ROBERTS: Caine's surprise nomination for "Hannah and Her Sisters" led to his first Oscar win, for Best Supporting Actor. But Caine wasn't available to pick up his award. He was off making "Jaws IV: The Revenge."

ROZEN: When you look at the whole of Michael Caine's career, there are some really great films in there, and there are some true stinkers.

ROBERTS: Though Caine admits that he's made some bad movies, he also likes to add that he's made a lot of money at the same time.

CAINE: I remember my agents said, he said, Well, if you're going to be a hooker, charge a lot.


ROBERTS: By the end of the 1980s, Michael Caine was an Oscar winner. He was rich, but he was homesick. Caine, his wife, Shakira, and their daughter, Natasha, returned to London. The homecoming, however, was bittersweet.

CAINE: My mother died, but she was quite old then, and it was -- I mean, it's not one of those unexpected things, you know, where she was 89. She'd never been ill in her life, and she died in her sleep. So I thought that was fair enough.

ROBERTS: But Michael Caine's mother had taken a shocking secret to her grave. She had given birth to another son out of wedlock and kept him hidden. It wasn't until two years after her death that Caine learned he had an older half-brother and that he had spent most of his life in mental institutions.

CAINE: I obviously went and saw him, and then sort of started to improve his situation a little bit. And he used to talk to me, but I couldn't understand what he was saying. But he knew who I was because he had a television, and he had a picture of me on the wall that my mother had given him, of her with me, and then a picture of me in "Zulu." He died about 18 months after I found him.

ROBERTS: Michael Caine took some time away from his movie career in the early '90s. He wrote his autobiography, "What's It All About?" He also advised others with a how-to book on "Acting in Film." "An Actor's Take on Movie-Making" featured Caine's now famous advice that actors in dramatic roles should never blink.

CAINE: You don't blink in a serious situation or in a situation where you want to show a position of strength. You just hold someone, as I'm doing you now. And I can do this forever, you know what I mean?
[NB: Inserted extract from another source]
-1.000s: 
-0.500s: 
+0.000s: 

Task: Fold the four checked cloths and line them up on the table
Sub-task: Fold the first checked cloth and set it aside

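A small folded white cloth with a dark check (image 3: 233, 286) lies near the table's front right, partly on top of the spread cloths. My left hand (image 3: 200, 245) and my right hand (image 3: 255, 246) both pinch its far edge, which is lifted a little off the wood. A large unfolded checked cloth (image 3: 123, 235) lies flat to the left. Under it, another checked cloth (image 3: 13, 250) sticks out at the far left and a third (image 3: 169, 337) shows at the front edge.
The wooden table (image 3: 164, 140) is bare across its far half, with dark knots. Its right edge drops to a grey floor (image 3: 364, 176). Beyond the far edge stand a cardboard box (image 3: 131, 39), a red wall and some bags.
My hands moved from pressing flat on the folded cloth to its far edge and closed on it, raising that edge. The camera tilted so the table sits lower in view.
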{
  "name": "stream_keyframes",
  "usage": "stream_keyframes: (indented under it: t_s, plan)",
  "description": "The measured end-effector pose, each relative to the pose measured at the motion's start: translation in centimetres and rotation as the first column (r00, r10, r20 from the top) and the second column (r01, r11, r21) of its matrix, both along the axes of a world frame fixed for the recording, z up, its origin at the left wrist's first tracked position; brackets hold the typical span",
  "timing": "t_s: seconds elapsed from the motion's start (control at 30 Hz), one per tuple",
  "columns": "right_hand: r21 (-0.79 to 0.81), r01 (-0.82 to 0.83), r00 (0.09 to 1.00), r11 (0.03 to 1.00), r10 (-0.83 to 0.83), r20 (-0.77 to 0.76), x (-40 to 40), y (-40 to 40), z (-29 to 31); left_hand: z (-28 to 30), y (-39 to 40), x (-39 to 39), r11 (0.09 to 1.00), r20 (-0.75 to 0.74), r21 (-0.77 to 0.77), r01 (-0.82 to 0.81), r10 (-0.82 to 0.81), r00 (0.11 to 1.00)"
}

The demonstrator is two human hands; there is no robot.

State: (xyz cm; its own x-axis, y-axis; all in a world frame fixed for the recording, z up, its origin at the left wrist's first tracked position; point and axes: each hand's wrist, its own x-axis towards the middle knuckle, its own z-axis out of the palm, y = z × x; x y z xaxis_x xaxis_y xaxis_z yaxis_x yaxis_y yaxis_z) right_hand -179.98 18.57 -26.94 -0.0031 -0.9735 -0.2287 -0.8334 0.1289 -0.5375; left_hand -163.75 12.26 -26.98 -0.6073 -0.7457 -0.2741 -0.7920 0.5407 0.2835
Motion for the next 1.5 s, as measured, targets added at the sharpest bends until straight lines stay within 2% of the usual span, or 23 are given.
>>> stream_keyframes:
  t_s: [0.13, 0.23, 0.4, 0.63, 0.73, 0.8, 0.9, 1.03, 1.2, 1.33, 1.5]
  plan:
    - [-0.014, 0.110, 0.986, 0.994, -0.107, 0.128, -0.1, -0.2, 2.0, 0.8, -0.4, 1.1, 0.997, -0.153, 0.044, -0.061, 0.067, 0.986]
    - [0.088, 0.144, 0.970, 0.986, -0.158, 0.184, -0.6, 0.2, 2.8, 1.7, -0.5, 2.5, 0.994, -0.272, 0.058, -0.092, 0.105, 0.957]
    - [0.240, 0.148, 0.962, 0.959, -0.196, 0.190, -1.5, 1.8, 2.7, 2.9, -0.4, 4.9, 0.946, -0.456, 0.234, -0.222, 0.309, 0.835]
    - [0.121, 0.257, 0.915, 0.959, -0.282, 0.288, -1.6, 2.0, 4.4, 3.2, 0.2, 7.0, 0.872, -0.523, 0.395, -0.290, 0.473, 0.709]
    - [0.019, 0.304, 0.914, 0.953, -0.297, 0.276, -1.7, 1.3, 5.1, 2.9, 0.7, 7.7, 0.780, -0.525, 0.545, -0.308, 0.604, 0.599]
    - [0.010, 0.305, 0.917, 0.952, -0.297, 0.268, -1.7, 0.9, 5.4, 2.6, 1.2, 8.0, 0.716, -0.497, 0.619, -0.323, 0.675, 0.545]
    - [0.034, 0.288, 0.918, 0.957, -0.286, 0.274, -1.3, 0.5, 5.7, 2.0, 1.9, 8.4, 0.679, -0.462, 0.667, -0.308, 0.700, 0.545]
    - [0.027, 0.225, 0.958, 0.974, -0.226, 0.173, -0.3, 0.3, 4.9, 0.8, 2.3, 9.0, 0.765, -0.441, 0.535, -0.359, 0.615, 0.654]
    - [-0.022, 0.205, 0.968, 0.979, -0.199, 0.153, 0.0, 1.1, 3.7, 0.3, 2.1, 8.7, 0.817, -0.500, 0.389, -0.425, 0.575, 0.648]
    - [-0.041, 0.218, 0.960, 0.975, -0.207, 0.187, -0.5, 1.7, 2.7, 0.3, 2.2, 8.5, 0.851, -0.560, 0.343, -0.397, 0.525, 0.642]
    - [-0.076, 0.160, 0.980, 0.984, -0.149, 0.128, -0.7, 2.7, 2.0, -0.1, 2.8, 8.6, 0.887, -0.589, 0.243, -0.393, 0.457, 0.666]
ROBERTS: Michael Caine returned to prominence on the big screen in 1998 with "Little Voice." Caine gave a stand-out performance as Ray Say, a sleazy and desperate talent agent. Caine continued to impress audiences and critics alike with "The Cider House Rules." As Dr. Wilbur Larch, Caine donned an American accent for the first time. "The Cider House Rules" earned Michael Caine his fifth Oscar nomination and his second award for Best Supporting Actor.
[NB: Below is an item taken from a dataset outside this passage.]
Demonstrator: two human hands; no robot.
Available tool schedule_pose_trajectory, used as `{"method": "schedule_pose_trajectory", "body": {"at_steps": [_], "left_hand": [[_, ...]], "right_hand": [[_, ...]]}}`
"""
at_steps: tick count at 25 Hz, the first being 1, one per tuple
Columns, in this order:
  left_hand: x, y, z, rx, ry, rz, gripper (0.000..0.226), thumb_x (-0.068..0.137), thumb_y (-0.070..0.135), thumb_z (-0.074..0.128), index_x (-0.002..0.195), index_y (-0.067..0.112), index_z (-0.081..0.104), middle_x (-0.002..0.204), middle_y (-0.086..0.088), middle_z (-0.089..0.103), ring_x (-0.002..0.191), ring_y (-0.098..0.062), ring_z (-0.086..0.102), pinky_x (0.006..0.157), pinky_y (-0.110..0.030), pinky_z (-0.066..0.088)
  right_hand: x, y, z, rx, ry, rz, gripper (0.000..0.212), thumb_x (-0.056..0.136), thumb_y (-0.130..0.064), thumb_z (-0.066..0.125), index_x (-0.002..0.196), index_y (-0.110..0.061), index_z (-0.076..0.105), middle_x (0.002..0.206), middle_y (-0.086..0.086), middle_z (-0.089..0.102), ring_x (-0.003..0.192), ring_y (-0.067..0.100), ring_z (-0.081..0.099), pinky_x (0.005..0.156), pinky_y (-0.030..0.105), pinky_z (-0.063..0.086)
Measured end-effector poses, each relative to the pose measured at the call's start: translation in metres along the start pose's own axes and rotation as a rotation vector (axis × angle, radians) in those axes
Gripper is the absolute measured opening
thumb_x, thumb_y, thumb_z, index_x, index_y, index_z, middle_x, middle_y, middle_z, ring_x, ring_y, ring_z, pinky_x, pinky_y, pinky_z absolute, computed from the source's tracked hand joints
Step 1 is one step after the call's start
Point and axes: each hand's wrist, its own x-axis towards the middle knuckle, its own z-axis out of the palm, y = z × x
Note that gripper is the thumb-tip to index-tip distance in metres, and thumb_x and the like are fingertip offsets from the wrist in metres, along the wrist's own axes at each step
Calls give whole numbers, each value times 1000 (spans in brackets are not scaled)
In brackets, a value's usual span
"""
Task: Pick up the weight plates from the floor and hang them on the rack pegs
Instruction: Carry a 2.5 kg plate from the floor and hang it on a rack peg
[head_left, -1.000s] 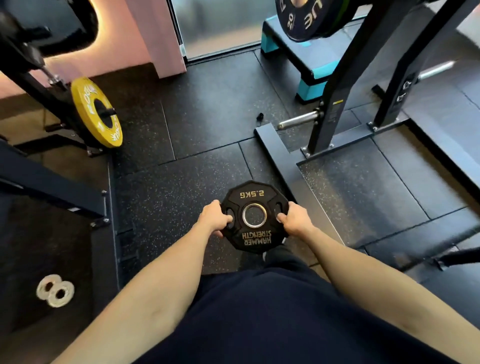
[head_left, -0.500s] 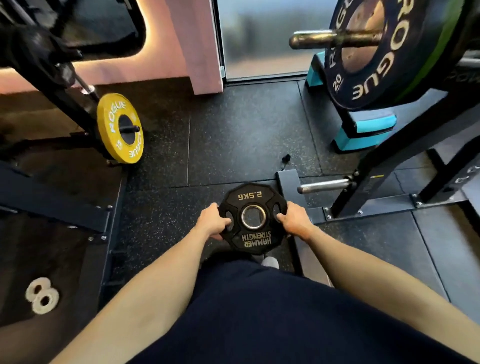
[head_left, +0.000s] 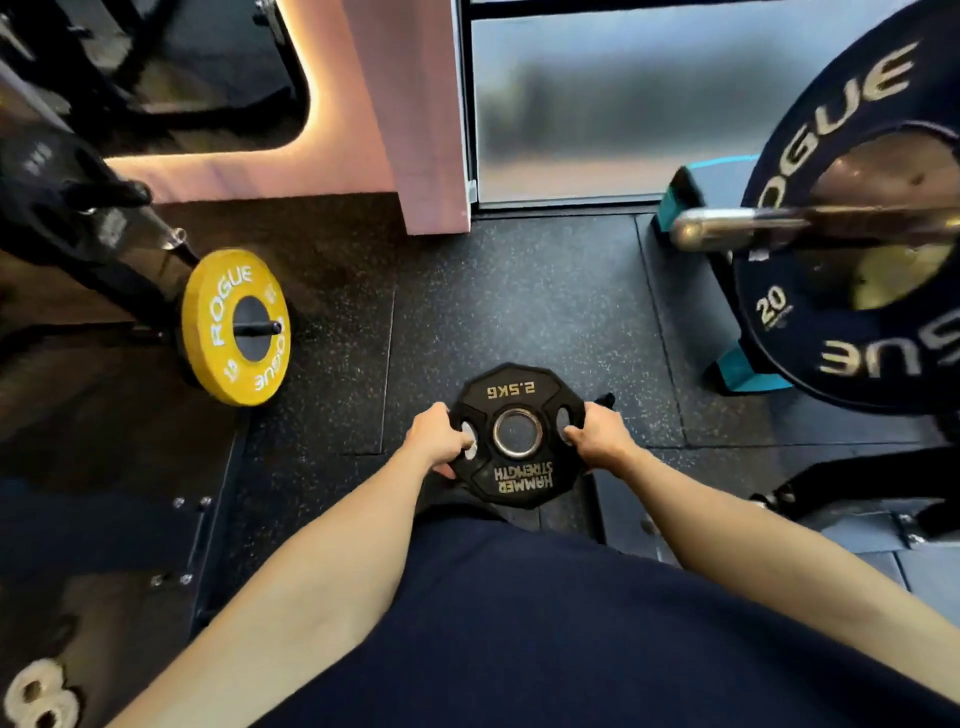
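A small black 2.5 kg weight plate (head_left: 517, 400) with gold lettering and a steel centre ring is held flat in front of my body, above the floor. My left hand (head_left: 435, 435) grips its left edge, fingers curled into the left grip slot. My right hand (head_left: 597, 435) grips the right edge the same way. A steel rack peg (head_left: 737, 228) sticks out at the upper right, level with the plate's far right, carrying a large black 20 kg plate (head_left: 841, 332). The rack's upright is mostly out of frame.
A yellow plate (head_left: 208, 332) hangs on a short peg of another stand at the left. A teal step block (head_left: 748, 371) sits behind the big plate. Black rubber floor (head_left: 519, 312) lies ahead, a pink wall (head_left: 410, 114) and glass door beyond. The rack's base (head_left: 852, 488) is at right.
My view has risen and swung toward the rack, so the big black plate and its peg now fill the upper right. Both hands keep the same grip on the small plate.
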Motion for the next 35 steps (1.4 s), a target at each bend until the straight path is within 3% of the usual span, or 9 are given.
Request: {"method": "schedule_pose_trajectory", "body": {"at_steps": [2,7,11,17,22,27,29,33,35], "left_hand": [[49,28,-32,65,-8,24,39,80,13,67,114,3,51,119,-20,59,97,-39,66,73,-50,59],[149,103,-117,135,-47,51,35,83,14,65,112,4,48,118,-21,59,88,-43,67,65,-50,60],[202,143,-158,117,-33,43,37,80,14,68,112,8,49,115,-18,60,74,-38,70,57,-49,60],[277,193,-206,-17,37,-40,47,79,15,70,120,11,47,119,-15,57,75,-35,70,57,-48,60],[333,224,-225,-191,159,-204,62,81,15,69,136,14,41,128,-13,51,92,-33,64,55,-45,61],[347,250,-234,-476,368,-431,53,82,14,67,130,13,43,127,-12,52,97,-31,61,49,-40,60],[340,251,-242,-552,451,-525,55,84,15,66,132,12,40,131,-12,49,94,-31,63,49,-39,60],[304,234,-273,-662,669,-713,76,89,19,63,152,18,21,149,-10,37,93,-33,67,53,-35,60],[279,222,-292,-688,768,-764,69,89,21,61,149,16,27,144,-12,44,82,-32,70,58,-38,61]], "right_hand": [[46,-27,-14,-25,1,16,32,88,-20,55,111,2,58,116,24,63,109,39,58,85,36,45],[148,-100,-61,23,17,114,36,88,-22,55,115,1,55,119,23,61,113,38,56,89,36,44],[212,-136,-94,29,17,135,36,88,-22,56,116,1,53,119,24,61,112,37,56,89,36,45],[325,-186,-140,32,-23,49,34,90,-28,53,110,-1,55,113,22,63,105,36,59,79,32,43],[431,-229,-180,-79,-146,-152,34,90,-22,56,115,0,52,118,23,61,111,38,56,90,38,46],[522,-299,-216,-231,-336,-405,28,89,-20,58,108,-1,51,112,23,62,102,38,60,73,33,43],[538,-334,-213,-283,-416,-504,29,89,-22,59,108,-2,51,111,22,62,100,36,60,70,33,44],[528,-418,-187,-360,-558,-749,31,90,-22,59,115,-4,51,115,19,62,105,36,58,81,38,48],[510,-458,-176,-376,-592,-870,32,90,-22,59,116,-5,52,118,17,62,109,35,57,85,37,47]]}}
In 2000, Caine was honored again, not for an individual film but for a lifetime of achievement. The Cockney actor born Maurice Micklewhite received a knighthood and became Sir Michael Caine. Today Sir Michael remains in high demand. He was Mike Myers's only choice to play the father of both Austin Powers and Dr. Evil in "Goldmember."

CAINE: Mike Myers wrote me a letter, which I saw him on television describing as the most ass-kissing letter he ever wrote anybody, to try and make me play the part. But also, I knew I was a sort of biological father. The minute I saw him as a spy in the '60s with glasses on, I knew he'd seen Harry Palmer in "The Ipcress File," which was true.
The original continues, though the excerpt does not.